(Dataset entries)
┌──

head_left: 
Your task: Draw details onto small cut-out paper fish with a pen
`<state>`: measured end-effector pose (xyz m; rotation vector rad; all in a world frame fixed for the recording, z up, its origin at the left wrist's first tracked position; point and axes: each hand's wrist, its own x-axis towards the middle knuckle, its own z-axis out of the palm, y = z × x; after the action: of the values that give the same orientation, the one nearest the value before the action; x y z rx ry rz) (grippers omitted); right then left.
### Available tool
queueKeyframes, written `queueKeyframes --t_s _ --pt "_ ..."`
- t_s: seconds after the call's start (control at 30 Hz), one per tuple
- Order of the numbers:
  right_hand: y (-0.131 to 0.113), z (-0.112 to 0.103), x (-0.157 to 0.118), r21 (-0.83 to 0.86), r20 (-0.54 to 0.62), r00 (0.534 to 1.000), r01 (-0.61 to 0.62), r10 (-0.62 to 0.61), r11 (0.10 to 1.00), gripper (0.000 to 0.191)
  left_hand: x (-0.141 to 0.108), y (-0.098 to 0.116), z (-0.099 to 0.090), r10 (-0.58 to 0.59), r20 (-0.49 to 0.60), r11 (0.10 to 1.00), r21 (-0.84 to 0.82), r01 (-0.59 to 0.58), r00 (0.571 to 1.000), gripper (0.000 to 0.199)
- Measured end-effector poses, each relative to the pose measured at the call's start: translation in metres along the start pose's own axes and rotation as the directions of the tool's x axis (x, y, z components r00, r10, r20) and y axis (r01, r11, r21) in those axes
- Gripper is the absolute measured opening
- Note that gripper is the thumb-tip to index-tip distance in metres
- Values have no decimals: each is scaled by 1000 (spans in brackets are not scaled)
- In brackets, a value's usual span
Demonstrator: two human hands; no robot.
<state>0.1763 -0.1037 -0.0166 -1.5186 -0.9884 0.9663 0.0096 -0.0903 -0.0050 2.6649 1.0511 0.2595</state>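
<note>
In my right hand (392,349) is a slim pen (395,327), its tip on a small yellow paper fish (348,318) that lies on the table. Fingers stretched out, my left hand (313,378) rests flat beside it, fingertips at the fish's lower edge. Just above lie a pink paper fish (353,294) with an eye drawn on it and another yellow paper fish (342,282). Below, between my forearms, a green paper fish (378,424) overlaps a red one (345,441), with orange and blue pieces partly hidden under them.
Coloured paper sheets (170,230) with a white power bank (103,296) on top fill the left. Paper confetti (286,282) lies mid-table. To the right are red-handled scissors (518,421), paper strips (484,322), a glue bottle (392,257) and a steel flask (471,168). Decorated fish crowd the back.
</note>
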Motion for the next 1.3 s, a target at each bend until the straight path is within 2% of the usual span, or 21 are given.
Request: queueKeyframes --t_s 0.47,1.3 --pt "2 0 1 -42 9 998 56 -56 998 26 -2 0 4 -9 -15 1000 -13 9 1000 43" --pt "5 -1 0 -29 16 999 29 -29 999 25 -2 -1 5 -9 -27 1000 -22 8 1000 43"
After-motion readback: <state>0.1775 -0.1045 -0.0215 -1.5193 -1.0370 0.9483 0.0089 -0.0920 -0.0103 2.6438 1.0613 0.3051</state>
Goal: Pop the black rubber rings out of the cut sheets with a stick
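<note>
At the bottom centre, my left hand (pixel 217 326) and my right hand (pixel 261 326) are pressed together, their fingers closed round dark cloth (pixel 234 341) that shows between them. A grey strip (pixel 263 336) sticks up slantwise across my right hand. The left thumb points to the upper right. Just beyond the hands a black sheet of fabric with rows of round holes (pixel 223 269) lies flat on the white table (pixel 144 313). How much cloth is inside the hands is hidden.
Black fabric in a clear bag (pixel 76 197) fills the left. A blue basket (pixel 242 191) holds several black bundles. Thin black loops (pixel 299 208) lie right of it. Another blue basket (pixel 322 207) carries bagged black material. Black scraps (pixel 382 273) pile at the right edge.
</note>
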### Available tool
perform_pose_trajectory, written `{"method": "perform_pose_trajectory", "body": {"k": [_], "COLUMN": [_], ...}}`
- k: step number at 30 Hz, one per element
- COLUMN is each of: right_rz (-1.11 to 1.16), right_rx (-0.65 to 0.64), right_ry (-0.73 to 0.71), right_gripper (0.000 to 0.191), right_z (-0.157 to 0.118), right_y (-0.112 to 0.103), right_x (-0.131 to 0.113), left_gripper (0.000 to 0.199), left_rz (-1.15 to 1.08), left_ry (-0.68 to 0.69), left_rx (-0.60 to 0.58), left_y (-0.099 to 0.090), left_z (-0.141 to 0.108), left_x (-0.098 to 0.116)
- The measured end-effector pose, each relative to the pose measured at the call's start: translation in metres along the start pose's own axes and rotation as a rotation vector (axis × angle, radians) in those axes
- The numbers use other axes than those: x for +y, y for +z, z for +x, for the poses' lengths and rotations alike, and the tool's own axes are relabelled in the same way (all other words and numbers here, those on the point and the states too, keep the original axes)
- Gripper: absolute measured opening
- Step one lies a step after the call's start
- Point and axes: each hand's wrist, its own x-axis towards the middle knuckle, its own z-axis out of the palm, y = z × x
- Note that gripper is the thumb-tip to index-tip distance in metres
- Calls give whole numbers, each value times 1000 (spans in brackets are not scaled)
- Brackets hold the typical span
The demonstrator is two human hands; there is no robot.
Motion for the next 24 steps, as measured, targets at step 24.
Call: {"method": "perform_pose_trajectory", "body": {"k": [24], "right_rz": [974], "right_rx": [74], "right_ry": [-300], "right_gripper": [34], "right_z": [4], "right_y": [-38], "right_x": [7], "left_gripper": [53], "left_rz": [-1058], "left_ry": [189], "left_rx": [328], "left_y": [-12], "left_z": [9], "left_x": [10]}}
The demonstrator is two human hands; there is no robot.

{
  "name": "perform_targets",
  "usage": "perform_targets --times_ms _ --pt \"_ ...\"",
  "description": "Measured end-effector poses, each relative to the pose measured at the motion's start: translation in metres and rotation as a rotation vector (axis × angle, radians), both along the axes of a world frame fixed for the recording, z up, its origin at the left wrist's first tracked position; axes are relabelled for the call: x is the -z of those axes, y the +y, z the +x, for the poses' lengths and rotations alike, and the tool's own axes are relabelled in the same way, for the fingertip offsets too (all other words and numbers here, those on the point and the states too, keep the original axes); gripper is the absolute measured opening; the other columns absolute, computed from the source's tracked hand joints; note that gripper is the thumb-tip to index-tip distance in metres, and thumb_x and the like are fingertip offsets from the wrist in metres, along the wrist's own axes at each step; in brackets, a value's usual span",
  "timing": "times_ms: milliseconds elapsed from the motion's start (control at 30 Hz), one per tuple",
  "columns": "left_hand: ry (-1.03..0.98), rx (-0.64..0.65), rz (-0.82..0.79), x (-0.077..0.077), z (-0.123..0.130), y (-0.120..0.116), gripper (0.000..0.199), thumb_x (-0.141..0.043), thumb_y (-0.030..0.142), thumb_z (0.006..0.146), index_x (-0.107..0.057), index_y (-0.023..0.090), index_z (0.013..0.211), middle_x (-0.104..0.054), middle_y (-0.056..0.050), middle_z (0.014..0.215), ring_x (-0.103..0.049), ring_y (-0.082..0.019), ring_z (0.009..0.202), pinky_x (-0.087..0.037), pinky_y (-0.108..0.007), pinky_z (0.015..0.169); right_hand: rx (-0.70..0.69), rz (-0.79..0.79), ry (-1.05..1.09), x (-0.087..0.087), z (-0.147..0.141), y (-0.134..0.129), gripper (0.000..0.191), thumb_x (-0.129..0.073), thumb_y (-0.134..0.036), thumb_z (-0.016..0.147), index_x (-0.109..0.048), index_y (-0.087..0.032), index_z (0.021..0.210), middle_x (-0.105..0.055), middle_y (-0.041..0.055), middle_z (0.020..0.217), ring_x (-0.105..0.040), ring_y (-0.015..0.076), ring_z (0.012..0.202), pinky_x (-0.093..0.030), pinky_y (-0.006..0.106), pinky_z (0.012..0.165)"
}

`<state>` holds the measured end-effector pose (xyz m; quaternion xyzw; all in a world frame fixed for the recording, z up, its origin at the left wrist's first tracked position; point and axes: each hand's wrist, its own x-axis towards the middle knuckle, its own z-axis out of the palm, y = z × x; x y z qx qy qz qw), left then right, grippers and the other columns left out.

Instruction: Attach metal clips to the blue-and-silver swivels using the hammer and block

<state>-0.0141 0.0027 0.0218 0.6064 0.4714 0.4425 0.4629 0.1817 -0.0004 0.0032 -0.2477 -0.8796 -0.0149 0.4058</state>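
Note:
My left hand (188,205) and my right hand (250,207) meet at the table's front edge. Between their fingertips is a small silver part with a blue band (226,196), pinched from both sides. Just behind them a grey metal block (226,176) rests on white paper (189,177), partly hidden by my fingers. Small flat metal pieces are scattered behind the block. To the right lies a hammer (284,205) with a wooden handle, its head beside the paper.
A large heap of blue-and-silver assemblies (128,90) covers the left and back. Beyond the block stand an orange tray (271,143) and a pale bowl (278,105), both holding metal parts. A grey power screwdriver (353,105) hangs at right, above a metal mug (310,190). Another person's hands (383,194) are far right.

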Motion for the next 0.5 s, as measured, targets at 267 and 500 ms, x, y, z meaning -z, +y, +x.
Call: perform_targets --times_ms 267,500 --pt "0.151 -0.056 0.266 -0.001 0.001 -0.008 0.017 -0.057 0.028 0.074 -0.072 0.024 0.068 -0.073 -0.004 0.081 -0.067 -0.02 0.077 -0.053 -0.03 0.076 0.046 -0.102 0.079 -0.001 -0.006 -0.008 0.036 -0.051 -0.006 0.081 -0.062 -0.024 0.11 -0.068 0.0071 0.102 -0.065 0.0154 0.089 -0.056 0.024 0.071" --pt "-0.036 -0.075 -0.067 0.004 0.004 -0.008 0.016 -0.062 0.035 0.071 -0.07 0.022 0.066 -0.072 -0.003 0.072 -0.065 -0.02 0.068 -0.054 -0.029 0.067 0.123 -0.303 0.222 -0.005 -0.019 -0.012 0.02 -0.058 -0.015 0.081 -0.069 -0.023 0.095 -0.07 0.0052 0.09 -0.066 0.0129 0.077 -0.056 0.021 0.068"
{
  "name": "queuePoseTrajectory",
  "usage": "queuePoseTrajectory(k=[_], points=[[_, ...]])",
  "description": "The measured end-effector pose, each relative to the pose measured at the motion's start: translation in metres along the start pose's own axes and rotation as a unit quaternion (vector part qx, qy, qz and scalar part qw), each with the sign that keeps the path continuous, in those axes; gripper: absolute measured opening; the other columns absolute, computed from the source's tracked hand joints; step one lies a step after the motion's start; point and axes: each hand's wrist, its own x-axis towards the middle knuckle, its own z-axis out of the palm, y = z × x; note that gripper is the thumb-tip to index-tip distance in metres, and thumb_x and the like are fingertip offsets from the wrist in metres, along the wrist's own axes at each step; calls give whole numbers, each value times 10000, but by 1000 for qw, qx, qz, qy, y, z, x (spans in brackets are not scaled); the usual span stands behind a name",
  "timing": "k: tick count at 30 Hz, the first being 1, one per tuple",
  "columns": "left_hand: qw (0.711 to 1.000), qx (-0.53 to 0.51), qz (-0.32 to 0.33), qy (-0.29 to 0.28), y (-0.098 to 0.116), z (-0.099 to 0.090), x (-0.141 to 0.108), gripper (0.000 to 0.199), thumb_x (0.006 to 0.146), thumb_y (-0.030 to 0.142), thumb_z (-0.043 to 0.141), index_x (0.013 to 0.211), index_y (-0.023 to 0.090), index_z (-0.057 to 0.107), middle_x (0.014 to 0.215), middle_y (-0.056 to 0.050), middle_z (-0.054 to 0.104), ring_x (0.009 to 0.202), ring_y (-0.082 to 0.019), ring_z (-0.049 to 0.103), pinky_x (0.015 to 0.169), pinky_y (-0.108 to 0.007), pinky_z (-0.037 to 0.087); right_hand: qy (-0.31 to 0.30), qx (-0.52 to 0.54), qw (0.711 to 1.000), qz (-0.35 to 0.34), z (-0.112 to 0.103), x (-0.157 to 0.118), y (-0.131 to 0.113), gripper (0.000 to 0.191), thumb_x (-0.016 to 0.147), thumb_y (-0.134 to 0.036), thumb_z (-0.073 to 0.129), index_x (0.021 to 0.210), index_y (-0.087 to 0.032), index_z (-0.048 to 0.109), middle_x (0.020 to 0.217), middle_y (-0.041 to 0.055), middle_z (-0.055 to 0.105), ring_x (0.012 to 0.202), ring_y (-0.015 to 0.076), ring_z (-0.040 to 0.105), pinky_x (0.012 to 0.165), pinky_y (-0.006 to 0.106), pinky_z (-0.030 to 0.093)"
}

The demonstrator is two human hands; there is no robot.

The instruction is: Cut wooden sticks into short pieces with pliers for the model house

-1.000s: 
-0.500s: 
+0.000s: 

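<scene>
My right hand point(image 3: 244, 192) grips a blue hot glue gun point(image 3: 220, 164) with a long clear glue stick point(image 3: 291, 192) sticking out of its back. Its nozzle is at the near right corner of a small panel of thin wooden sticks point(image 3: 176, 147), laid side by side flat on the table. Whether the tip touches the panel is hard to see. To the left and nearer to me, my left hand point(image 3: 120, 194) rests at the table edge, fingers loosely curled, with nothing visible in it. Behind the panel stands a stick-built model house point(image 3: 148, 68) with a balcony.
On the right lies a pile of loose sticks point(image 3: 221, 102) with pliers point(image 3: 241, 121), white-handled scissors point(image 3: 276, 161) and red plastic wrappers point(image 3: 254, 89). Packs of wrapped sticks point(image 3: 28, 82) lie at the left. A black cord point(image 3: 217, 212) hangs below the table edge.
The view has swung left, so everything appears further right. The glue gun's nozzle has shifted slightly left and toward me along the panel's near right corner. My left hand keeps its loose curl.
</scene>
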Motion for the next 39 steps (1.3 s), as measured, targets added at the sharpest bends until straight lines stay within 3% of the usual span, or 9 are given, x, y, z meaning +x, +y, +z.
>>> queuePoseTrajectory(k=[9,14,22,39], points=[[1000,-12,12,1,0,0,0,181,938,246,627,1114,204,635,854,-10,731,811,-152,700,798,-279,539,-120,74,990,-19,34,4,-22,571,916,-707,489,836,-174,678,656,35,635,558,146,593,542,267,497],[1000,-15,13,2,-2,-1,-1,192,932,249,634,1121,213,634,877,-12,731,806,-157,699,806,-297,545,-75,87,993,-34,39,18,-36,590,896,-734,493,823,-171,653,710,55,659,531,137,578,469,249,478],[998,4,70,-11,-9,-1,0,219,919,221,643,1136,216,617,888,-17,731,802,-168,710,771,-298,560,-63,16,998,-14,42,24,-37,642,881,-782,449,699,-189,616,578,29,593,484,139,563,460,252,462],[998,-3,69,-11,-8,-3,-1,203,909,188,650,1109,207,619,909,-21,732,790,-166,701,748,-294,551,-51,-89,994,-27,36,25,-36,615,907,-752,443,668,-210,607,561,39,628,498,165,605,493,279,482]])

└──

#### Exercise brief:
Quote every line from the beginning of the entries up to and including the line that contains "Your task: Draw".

#### Exercise output:
head_left: 
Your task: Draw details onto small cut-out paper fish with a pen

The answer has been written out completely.